Minnesota Secretary of State Mark Ritchie must immediately shut down the online voter registration system he launched last year because he lacked the authority to create it, a Ramsey County judge decided Monday. Ramsey County District Judge John Guthmann said Ritchie had until midnight on Tuesday to close the system and confirm that he had done so by Wednesday. More than 3,600 Minnesotans have taken advantage of online registration. Guthmann said his order “does not invalidate any online voter registration accepted before midnight on April 29, 2014.” Guthmann said he also was making no determination on whether online registration was a good idea. Instead, he wrote, “sole question presented herein is whether Respondent had the legal authority to do what he did.”
His ruling revives political opponents’ most frequent complaint about Ritchie — that he has a pattern of overstepping his bounds. In 2012, the Minnesota Supreme Court agreed, saying the two-term DFL leader of the state’s election system went beyond his power when he tried to write new titles for constitutional amendments. That same year, Republicans said he used his office’s resources to campaign against the amendment requiring voter ID. “In my opinion this is a Secretary of State that has had little respect for the law,” said Dan McGrath, president of Minnesota Majority, one of the groups that sued over the registration issue.

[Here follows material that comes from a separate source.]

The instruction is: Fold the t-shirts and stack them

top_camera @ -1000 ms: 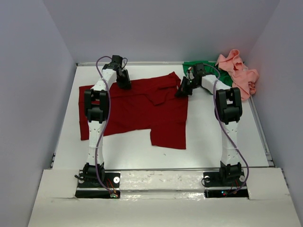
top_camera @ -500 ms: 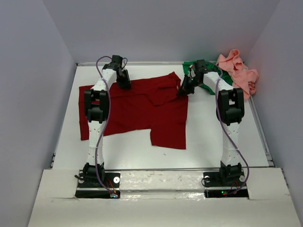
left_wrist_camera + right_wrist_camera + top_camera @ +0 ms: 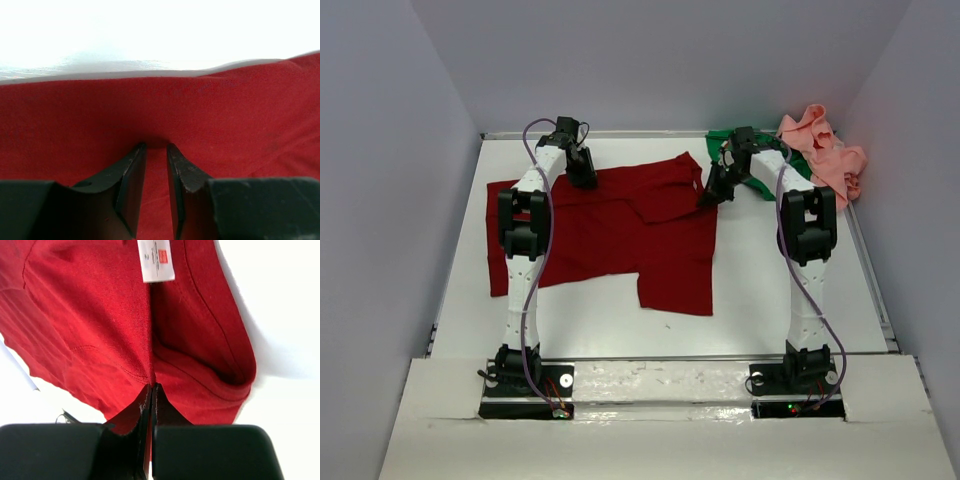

Ritchie, who is not running for re-election, said he disagrees with Guthmann’s ruling, but appreciates that the Legislature has taken up the call to allow Minnesotans to register to vote online. The DFL-led Senate had planned to vote on the matter Monday, but opted to wait a day. “We look forward to the Minnesota Legislature making online registration permanent,” Ritchie said in a statement. “This tool has already proven its ability to reduce taxpayer costs by modernizing the work of local government.”